In Central Falls, a Bold Design Signals a Bright Future

Graphic design students from RWU team with city officials to create a modern, bold brand identity that also embraces the community’s history

Public Affairs Staff
Central Falls logo

CENTRAL FALLS, R.I. – It may be the smallest city in Rhode Island, but Central Falls – newly nicknamed the “Comeback City” for its recent success stabilizing its finances following Chapter 9 bankruptcy in 2011 – has big ideas for growing its economy, creating jobs and improving the city’s business climate.

To add to the city’s resurgence, officials in the Central Falls Office of Planning and Economic Development joined forces with graphic design students and faculty from Roger Williams University as part of a Community Partnerships Center project aimed at creating a new brand identity, including a city logo, that communicates the city’s prosperous and bright future. 

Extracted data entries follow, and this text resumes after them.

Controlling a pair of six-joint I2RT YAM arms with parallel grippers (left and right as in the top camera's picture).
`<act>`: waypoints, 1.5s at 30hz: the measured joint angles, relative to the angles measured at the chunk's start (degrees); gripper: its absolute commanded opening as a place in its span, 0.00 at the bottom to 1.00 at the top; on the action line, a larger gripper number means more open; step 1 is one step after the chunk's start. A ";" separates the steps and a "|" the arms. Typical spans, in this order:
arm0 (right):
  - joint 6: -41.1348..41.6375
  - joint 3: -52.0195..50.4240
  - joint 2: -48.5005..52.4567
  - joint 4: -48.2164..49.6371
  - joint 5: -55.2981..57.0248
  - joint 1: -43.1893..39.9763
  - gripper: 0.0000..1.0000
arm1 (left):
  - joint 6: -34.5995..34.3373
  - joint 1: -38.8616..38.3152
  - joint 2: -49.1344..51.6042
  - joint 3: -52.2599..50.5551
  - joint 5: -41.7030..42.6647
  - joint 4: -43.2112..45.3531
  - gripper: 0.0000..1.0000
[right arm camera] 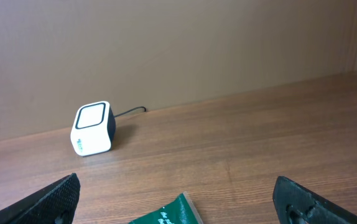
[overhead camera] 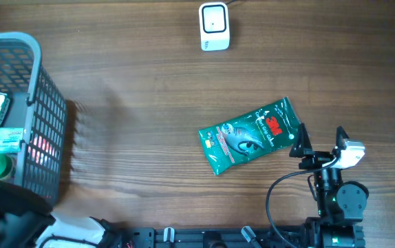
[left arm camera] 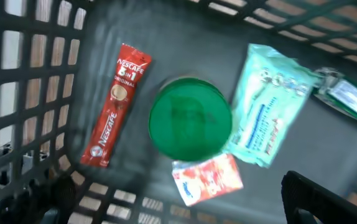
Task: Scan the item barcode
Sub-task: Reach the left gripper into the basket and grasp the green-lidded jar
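Observation:
A green 3M packet (overhead camera: pixel 251 135) lies flat on the wooden table, right of centre; only its far corner (right arm camera: pixel 169 215) shows in the right wrist view. The white barcode scanner (overhead camera: pixel 214 26) stands at the table's far edge, also in view as the scanner (right arm camera: pixel 92 128) ahead and to the left. My right gripper (overhead camera: pixel 319 142) is open just right of the packet and holds nothing; in its own view the right gripper (right arm camera: pixel 178 205) spans the packet's corner. My left gripper (left arm camera: pixel 185 208) hangs open over the basket's inside, empty.
A grey mesh basket (overhead camera: pixel 46 103) stands at the left edge. Inside lie a red Nescafe sachet (left arm camera: pixel 115 102), a round green lid (left arm camera: pixel 190 118), a pale green wipes pack (left arm camera: pixel 267 111) and a small red-and-white packet (left arm camera: pixel 206 179). The left arm (overhead camera: pixel 8 210) is at the front left corner.

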 measured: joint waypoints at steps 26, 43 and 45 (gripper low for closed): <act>0.00 0.00 0.00 0.02 0.00 0.00 1.00 | -0.37 0.02 3.78 -23.74 -0.81 27.36 0.52; 0.00 0.00 0.00 0.00 0.00 0.00 1.00 | 6.21 0.02 -10.51 -3.56 14.78 10.69 0.48; 0.00 0.00 0.00 0.00 0.00 0.00 1.00 | 6.82 -0.02 -15.30 -0.59 19.02 9.73 0.48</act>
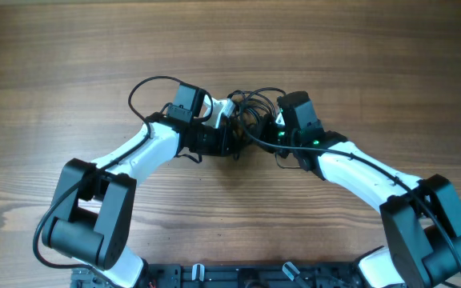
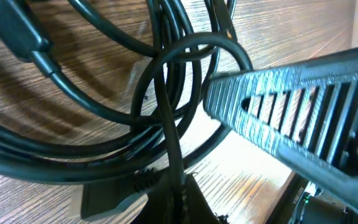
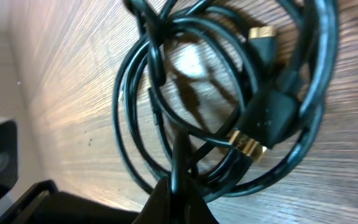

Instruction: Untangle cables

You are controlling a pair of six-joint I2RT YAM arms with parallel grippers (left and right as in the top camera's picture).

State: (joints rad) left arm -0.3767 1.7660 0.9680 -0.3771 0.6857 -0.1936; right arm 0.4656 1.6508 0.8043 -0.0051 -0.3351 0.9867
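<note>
cables [image 2: 73,155]: black tangled coil on wooden tabletop [image 1: 54,48]; left hand [image 2: 166,199], right hand [image 3: 176,193] each clamped on a strand.

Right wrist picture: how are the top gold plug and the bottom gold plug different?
The upper gold-tipped black plug is slimmer; the lower gold-tipped black plug is chunkier. The upper plug's tip points up-left; the lower plug's points down-left. Both lie in the coil of thin black cables.

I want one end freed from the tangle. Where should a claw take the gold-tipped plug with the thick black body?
Probably its black body behind the metal tip, from above: the gold-tipped plug lies atop the cables, mostly uncovered, and its body is wider than the cord.
</note>
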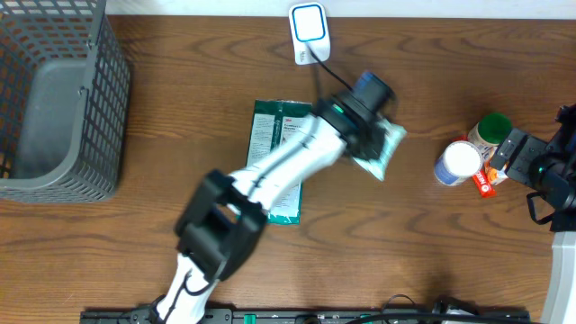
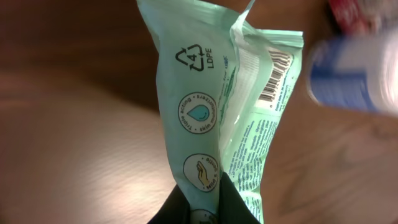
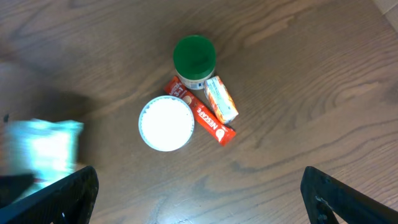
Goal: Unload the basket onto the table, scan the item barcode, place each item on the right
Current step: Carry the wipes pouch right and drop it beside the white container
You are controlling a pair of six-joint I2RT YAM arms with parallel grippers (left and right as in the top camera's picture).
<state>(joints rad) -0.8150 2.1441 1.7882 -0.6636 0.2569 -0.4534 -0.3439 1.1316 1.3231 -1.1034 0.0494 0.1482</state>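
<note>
Near frame centre, left gripper [image 2: 198, 208] pinches a green pouch [image 2: 199, 93] below the scanner [image 1: 309, 27], likely to present its barcode [image 2: 273, 78]; right gripper [image 3: 199, 199] hangs open.

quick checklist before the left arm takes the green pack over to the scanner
1. Left hand shut on the pale green pack: ok.
2. Barcode not covered by the hand: ok.
3. Barcode turned toward the scanner: cannot tell.
4. Pack apart from the white-lidded tub: ok.
5. Right hand open, empty and off to the side of the scanner: ok.
</note>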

Before the students could begin brainstorming a new brand identity and design palette, they spent weeks researching Central Falls’ history as a historic textile mill city. Rui Almeida – the city’s assistant director for architecture and redevelopment – stressed the importance of incorporating the rich industrial history of Central Falls to the student group at the project’s outset.

“One thing that was very important to us is the city’s historical identity,” Almeida said. “We want to keep our identity, and the only way to do that is through our history. That’s one component we passed on to the students as a requirement. We didn’t want to invent a new identity without that historical fabric.”

After weeks of consulting with city staff members, spending time within the Central Falls community and researching the city’s history, the student group began creating potential design concepts, color palettes and a brand aesthetic that would communicate a modern, bold and consistent brand identity. The elements included a city logo and signage for new construction, real estate developments and local parks and recreation areas, such as the Jenks Park and Cogswell Tower.

The students created a customized blue as the primary color for their proposed visual identity to represent the water-powered mills of the city’s industrial past. The bright blue also represents a bold yet clean and modern aesthetic for the new brand, the students say. The team used cast iron and other metal and wood visuals within the design palette to contrast the blue yet, similarly, incorporate the city’s industrial history within the look.

“We wanted to create a new, modern look and feel for the city that also ties back to its history,” said senior Tom Williams, a global communication and graphic design student from Saunderstown, R.I. “Because of what has happened in recent years with the city’s financial issues, the new modern brand we created tells people, ‘We’re here, and we’re moving forward.”

Beyond the initial design, the students also created a production plan detailing what materials would be used and when each design visual might be applied – necessitated by working with a real-world client, developing a practical implementation process was new to many of them.

“My graphic design experience to this point was just about what you’ve done on the computer, but there is so much more that goes into the process,” Williams said. “It’s been a great learning experience to be able to think about what kind of materials the signs will be printed on and how things will look and be produced outside of a computer screen.”

While planning is still underway for revitalizing the Dexter Street and Broad Street neighborhoods, among other developments in Central Falls, city officials believe the students’ design work will inform further discussions on rebranding efforts.

“Right now we are looking at the student’s brand concept as a springboard for thought,” Almeida said after the RWU team presented a semester’s worth of design work at City Halls in Central Falls on Dec. 11.

“With the students, the sky’s the limit and it’s this type of no-holds-barred thinking that is so valuable to us because it challenges our traditional ideas and can help us push the city forward.”